IRDAI is examining a proposal that may allow customers, both retail and corporate, to take loans for buying an insurance and spread premium payment over longer duration. Known as premium financing in insurance parlance, at present the structure is not available in the country.
A senior executive aware of the developments said the move is aimed at increasing insurance penetration, retention, reducing protection gap and also creating new avenues of consumer and corporate financing.
“It is being looked at. Necessary amendments will be required in the Insurance Act, for which the government also needs to be on board,” he added.

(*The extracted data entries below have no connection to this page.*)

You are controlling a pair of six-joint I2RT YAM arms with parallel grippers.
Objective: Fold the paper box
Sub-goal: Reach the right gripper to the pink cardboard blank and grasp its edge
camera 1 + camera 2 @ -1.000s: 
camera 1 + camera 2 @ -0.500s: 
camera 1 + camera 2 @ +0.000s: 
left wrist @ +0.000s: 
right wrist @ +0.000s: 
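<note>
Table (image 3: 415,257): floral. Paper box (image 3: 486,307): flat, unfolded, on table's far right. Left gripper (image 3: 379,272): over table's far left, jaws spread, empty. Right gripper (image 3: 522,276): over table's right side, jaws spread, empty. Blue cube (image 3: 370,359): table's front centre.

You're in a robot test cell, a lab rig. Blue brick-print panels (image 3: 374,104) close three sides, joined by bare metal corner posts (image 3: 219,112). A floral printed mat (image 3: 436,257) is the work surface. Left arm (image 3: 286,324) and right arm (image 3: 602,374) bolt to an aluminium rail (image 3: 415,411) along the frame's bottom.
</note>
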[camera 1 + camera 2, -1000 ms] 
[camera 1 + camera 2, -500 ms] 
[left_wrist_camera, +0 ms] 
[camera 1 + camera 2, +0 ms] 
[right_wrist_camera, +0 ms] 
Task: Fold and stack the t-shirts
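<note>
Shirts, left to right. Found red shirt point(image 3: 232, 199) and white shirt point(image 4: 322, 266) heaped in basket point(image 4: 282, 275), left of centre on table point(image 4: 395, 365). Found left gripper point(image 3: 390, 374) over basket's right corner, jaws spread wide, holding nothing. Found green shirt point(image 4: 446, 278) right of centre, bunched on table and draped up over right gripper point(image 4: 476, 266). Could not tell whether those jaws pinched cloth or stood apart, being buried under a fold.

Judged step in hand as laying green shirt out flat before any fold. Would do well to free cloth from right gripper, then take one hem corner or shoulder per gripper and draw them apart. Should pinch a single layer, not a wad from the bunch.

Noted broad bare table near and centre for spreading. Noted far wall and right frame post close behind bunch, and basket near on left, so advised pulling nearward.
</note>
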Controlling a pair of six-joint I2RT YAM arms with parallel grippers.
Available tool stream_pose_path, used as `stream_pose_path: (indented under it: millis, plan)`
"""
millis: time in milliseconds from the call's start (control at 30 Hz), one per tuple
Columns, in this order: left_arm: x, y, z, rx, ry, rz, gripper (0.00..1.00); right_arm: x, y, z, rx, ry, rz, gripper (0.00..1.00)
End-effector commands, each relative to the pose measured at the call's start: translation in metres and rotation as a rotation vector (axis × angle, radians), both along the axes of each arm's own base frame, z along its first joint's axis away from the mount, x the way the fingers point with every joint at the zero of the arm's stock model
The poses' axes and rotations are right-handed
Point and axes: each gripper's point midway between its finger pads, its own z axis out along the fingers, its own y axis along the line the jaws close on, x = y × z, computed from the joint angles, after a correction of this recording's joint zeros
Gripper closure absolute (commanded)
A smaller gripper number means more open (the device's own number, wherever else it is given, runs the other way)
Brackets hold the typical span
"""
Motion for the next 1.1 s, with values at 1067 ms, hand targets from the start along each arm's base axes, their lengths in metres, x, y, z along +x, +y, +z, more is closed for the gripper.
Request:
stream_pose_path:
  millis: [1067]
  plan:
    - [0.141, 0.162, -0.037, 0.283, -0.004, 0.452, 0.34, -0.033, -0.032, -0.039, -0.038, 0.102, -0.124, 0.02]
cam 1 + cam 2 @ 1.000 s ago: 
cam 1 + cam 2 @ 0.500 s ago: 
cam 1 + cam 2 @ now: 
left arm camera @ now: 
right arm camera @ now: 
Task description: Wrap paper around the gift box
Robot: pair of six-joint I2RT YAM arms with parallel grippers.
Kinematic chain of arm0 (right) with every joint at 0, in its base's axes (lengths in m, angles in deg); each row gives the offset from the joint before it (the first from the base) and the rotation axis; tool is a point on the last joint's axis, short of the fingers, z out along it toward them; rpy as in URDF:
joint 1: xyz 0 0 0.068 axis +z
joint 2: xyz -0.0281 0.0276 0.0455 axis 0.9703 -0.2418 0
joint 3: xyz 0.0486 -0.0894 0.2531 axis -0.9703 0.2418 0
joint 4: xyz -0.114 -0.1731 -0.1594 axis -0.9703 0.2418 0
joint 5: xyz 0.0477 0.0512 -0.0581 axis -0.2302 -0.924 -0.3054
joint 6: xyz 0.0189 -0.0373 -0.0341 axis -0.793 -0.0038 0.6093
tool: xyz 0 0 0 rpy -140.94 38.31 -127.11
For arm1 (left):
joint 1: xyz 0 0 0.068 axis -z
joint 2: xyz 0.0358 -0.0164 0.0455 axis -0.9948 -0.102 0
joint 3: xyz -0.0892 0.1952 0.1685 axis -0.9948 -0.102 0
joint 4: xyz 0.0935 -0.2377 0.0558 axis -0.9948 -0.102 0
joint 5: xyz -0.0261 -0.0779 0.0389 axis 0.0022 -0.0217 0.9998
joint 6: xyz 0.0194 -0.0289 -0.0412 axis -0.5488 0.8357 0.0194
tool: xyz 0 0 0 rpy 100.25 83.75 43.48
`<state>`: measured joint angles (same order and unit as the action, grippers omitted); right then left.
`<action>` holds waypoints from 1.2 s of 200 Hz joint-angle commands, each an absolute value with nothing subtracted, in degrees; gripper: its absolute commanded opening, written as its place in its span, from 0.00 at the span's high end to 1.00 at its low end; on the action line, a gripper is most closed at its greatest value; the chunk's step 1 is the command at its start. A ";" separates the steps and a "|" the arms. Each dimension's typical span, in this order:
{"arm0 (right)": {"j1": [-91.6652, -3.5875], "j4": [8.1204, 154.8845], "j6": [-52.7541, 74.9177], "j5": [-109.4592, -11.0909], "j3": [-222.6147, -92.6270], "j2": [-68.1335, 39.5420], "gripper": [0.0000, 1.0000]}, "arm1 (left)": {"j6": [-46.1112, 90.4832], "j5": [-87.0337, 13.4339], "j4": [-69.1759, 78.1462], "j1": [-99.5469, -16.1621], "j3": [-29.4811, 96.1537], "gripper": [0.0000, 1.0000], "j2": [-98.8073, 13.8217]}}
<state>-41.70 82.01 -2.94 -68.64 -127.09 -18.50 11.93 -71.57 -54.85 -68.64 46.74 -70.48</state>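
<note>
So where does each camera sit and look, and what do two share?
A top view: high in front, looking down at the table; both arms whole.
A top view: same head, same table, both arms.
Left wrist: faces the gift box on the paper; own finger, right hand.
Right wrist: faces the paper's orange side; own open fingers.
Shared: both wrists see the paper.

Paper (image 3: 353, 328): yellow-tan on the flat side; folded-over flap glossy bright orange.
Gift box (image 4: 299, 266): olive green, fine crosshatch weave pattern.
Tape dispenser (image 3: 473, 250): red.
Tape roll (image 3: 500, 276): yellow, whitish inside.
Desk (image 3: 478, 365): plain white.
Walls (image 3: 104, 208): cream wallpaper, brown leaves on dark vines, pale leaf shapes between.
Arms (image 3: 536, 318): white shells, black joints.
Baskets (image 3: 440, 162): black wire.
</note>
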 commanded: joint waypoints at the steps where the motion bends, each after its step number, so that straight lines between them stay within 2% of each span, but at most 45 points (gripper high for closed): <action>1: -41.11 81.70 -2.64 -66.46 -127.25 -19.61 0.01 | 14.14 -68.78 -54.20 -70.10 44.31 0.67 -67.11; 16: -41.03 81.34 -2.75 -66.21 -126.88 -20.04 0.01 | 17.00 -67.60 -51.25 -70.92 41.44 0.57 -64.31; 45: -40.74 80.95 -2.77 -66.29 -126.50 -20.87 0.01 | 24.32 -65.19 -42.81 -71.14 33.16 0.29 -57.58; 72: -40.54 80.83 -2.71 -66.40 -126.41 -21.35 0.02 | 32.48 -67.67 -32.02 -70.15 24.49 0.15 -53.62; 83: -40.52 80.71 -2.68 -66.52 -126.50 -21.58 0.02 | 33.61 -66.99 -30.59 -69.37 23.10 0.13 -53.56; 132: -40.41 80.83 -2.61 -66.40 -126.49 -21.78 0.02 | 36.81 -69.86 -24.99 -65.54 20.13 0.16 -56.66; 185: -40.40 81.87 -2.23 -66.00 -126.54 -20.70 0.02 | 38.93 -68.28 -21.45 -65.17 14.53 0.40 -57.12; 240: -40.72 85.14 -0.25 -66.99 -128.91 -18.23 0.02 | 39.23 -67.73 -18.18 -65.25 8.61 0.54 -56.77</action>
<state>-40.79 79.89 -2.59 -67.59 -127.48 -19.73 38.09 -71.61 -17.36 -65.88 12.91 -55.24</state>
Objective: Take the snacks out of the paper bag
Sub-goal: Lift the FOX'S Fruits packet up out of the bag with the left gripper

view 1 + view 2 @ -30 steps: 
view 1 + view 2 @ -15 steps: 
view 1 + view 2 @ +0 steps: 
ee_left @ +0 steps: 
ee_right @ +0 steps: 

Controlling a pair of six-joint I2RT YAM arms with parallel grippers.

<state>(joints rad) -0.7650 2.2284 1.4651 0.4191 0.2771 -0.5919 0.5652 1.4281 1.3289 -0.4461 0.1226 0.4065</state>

Under premium financing, broker or insurer will offer the retail customer an option to spread the cost of insurance over a period of instalments rather than to pay a single premium in one lump sum before the policy commences.
“The finance provider will pay the loan amount to the insurer to enable them to issue the insurance. Repayments are then collected directly from retail customer by monthly instalments through direct debit payments,” said another executive, adding this will assist in renewal retention as the policy holder is not faced with the challenge of paying a full year premium in a single payment.
In case of default, the insurance company refunds the balance of the loan to financier on a pro-rata basis.
“An unsecured personal loan for a push product has a lot of limitations,” said Tim Mathews, chief executive officer, Finsall Resources, adding that premium financing makes insurance products affordable for the insured and also increases the insurance penetration.